(Entries taken from a collection)

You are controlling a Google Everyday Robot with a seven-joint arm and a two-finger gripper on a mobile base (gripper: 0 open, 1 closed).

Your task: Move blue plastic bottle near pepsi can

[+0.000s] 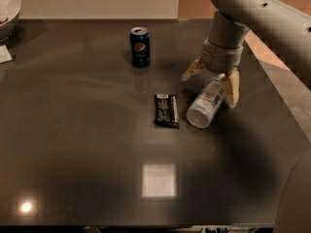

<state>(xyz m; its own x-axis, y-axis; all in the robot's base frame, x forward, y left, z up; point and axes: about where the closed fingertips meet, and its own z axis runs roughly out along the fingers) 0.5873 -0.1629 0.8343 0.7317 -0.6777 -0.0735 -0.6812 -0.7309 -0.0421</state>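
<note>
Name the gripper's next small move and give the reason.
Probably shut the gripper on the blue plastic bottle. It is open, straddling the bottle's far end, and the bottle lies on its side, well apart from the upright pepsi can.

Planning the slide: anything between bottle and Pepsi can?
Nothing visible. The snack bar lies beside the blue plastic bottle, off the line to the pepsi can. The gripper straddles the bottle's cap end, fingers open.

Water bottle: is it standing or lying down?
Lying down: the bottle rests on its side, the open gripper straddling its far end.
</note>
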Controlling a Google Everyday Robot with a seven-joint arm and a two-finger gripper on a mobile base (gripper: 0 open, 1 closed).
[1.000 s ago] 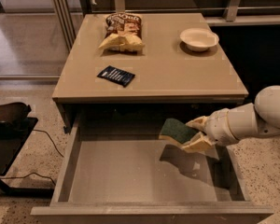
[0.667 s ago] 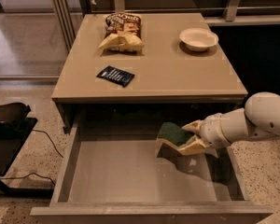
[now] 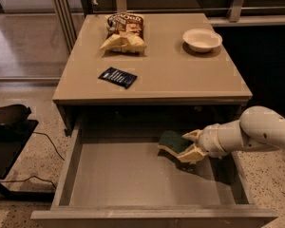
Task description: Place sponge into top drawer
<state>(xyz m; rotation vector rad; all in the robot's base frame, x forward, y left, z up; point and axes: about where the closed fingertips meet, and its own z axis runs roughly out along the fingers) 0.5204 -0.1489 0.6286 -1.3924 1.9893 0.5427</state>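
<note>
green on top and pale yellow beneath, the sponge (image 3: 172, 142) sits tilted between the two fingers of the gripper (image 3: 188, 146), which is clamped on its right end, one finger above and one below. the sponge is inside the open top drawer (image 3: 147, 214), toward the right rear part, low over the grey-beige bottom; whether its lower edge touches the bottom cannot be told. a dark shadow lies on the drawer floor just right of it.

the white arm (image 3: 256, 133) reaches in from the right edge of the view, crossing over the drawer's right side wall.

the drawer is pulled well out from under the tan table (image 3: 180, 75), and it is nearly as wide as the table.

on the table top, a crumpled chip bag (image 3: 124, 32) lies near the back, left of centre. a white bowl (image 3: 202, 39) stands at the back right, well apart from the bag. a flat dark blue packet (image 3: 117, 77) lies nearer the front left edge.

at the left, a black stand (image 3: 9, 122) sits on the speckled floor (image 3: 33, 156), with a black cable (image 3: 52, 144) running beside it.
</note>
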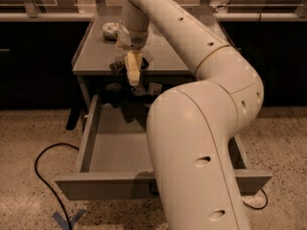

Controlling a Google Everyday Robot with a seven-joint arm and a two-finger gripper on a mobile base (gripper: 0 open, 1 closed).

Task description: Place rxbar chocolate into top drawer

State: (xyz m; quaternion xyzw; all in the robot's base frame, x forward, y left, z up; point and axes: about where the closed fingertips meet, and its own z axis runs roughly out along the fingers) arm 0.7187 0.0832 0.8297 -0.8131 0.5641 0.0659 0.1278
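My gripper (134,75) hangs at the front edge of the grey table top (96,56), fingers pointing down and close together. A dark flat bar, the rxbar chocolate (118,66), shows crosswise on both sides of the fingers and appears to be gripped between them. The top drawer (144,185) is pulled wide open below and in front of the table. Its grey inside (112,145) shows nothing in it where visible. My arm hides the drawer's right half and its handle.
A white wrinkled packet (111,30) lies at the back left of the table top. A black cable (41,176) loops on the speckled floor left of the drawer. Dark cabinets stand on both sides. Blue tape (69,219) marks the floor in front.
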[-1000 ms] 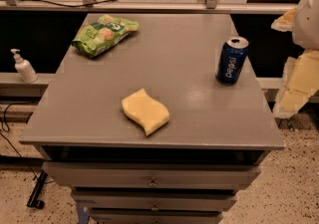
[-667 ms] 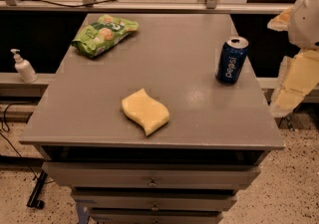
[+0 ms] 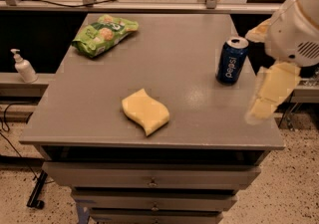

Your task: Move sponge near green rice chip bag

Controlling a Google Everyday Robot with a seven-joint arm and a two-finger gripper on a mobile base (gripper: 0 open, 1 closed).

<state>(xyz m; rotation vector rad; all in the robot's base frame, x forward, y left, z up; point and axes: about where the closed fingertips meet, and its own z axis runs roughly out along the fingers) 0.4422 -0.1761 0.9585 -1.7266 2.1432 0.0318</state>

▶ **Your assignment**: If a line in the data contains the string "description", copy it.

▶ **Written response**:
Task description: Place sponge into top drawer
Task description: Place rxbar chocolate into top drawer

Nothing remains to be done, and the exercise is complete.